Task to complete:
Reproduce, exactly and only, the lines of the data that follows from the one containing "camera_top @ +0" down to the one containing "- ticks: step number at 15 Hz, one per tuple", without pictures.
----
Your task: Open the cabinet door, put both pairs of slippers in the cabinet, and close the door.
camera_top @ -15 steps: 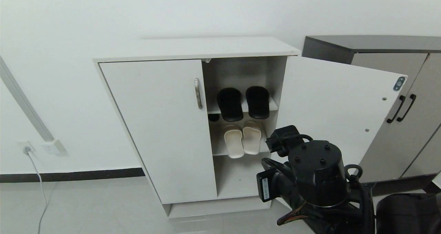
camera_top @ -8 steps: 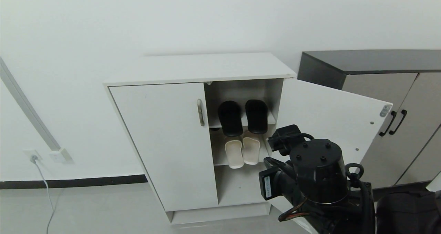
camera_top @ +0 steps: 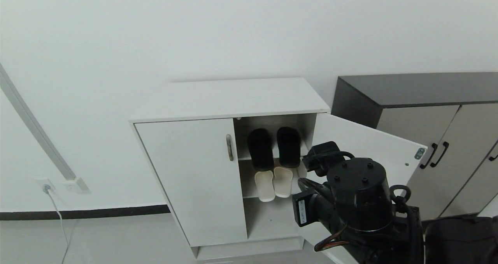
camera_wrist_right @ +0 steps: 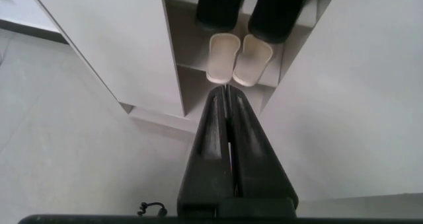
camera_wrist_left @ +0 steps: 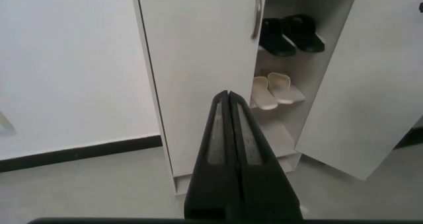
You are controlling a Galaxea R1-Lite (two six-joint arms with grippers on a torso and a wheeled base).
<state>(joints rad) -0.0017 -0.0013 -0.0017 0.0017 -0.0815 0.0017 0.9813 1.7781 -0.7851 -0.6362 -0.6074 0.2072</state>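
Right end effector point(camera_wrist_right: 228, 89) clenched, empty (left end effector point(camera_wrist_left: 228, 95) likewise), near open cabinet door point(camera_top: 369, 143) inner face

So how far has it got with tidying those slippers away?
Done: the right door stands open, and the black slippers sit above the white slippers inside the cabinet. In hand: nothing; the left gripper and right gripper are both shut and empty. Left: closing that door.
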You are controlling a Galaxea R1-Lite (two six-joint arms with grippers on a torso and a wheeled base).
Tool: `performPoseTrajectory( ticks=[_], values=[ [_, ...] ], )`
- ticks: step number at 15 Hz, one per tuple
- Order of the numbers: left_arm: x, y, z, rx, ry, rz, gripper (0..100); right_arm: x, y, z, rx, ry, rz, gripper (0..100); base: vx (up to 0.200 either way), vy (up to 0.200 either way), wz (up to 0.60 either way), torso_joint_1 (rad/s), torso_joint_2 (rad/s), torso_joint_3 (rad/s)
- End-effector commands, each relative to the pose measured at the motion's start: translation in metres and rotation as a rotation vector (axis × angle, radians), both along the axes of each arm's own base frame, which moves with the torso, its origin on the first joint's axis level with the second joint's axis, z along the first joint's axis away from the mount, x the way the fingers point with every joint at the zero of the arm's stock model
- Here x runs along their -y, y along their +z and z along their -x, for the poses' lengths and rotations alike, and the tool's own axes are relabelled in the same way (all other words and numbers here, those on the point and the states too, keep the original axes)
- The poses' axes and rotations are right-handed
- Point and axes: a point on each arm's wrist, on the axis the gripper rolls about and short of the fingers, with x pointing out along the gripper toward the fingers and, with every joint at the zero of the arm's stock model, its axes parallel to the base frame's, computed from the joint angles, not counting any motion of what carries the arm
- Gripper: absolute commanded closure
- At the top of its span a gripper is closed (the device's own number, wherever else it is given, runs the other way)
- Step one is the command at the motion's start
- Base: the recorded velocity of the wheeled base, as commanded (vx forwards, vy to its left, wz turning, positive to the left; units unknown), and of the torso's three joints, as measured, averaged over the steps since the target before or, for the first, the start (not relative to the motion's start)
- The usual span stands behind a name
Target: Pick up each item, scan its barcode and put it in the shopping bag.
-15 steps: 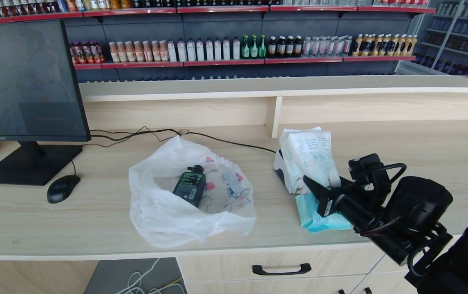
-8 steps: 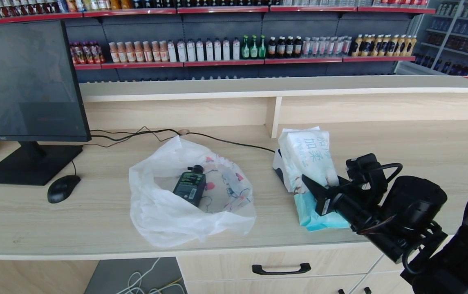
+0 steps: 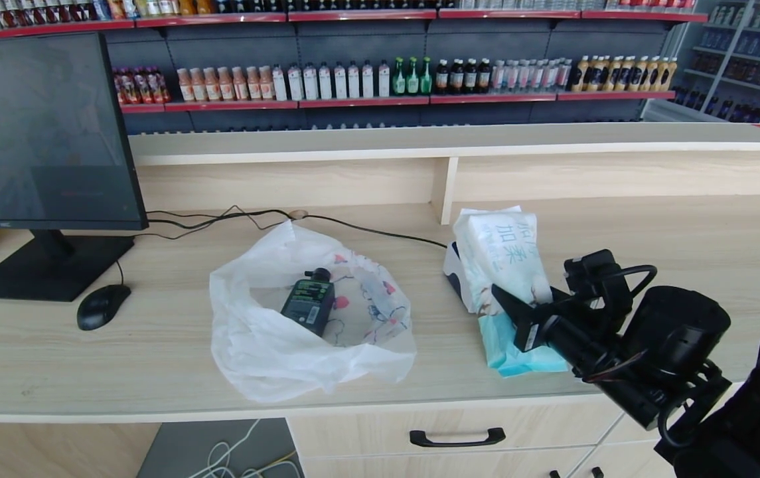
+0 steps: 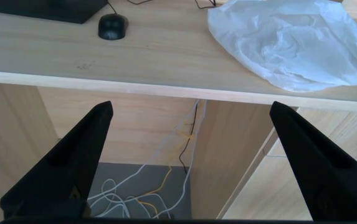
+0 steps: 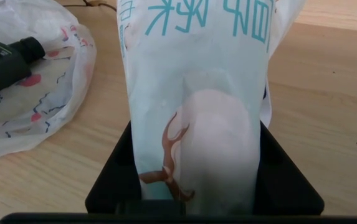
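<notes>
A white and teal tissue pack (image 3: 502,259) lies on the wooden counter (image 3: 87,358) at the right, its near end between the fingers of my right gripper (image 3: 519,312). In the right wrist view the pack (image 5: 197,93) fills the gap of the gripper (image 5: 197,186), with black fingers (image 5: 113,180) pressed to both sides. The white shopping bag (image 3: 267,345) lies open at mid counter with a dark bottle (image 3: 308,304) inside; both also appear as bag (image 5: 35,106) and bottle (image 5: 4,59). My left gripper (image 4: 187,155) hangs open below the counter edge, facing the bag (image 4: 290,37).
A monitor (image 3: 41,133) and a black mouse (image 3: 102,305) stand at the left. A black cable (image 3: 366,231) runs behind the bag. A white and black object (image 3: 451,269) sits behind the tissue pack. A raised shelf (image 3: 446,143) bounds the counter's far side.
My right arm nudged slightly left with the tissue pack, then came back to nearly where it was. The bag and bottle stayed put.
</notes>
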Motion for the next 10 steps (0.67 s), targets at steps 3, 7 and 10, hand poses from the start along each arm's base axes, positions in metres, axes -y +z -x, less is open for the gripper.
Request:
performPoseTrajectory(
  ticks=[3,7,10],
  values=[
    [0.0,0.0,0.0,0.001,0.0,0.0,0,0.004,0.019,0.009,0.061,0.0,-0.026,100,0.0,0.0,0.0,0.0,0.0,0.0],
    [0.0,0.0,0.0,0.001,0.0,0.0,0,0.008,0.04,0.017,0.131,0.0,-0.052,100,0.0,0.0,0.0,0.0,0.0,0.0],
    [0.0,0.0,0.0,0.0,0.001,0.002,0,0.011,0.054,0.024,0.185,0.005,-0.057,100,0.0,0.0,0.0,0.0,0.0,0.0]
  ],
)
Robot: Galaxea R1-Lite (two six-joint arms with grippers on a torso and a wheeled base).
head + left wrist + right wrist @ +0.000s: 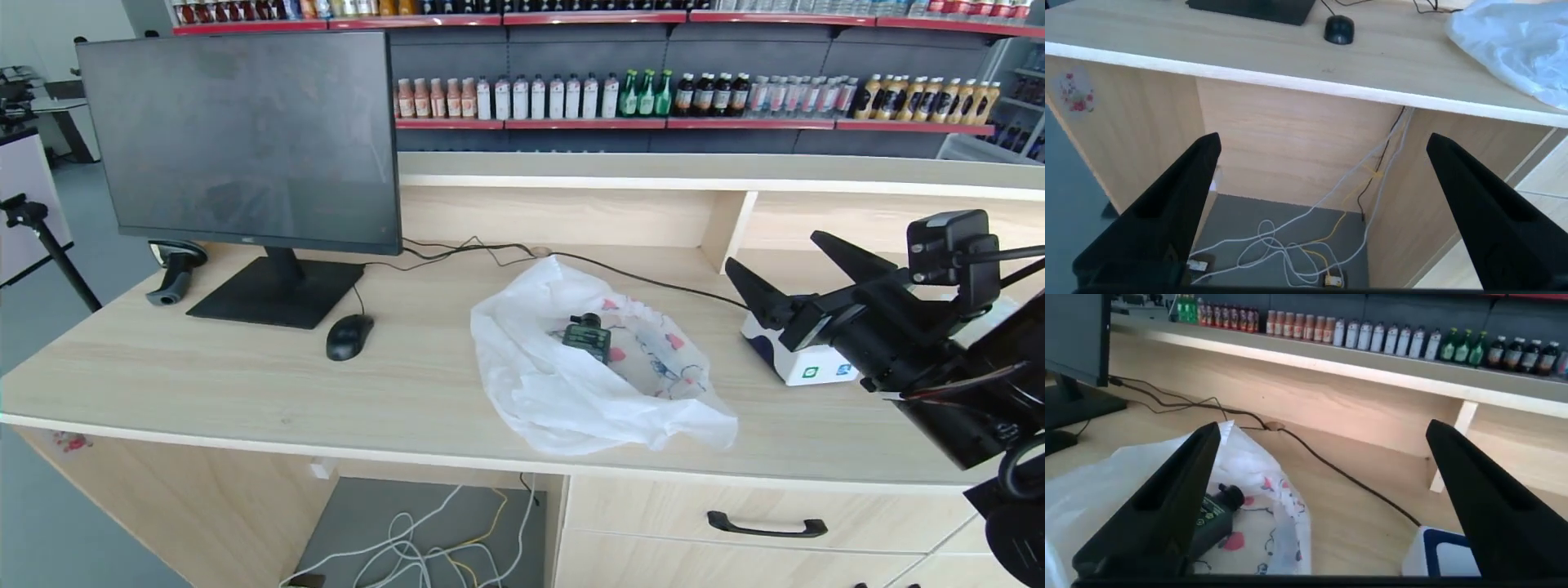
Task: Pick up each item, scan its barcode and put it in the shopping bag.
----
Completed task:
camera_top @ +0 steps: 
camera_wrist_right @ +0 steps: 
camera_wrist_left @ +0 steps: 
You are controlling a Galaxea R1-Lite (two six-joint arms with grippers on a torso and a wheeled base).
<state>(joints rad) -0.0017 -0.0013 -0.0017 0.0017 -0.0815 0.0017 0.9813 1.7781 -0.7851 -0.6362 -0.6074 0.2072</state>
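Right end effector point(camera_wrist_right: 228, 89) clenched, empty (left end effector point(camera_wrist_left: 228, 95) likewise), near open cabinet door point(camera_top: 369, 143) inner face

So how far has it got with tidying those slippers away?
Done: the right door stands open, and the black slippers sit above the white slippers inside the cabinet. In hand: nothing; the left gripper and right gripper are both shut and empty. Left: closing that door.
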You are controlling a Galaxea R1-Lite (two six-joint arms with grippers on a torso and a wheeled base).
Tool: `performPoseTrajectory( ticks=[_], values=[ [_, ...] ], )`
- ticks: step number at 15 Hz, one per tuple

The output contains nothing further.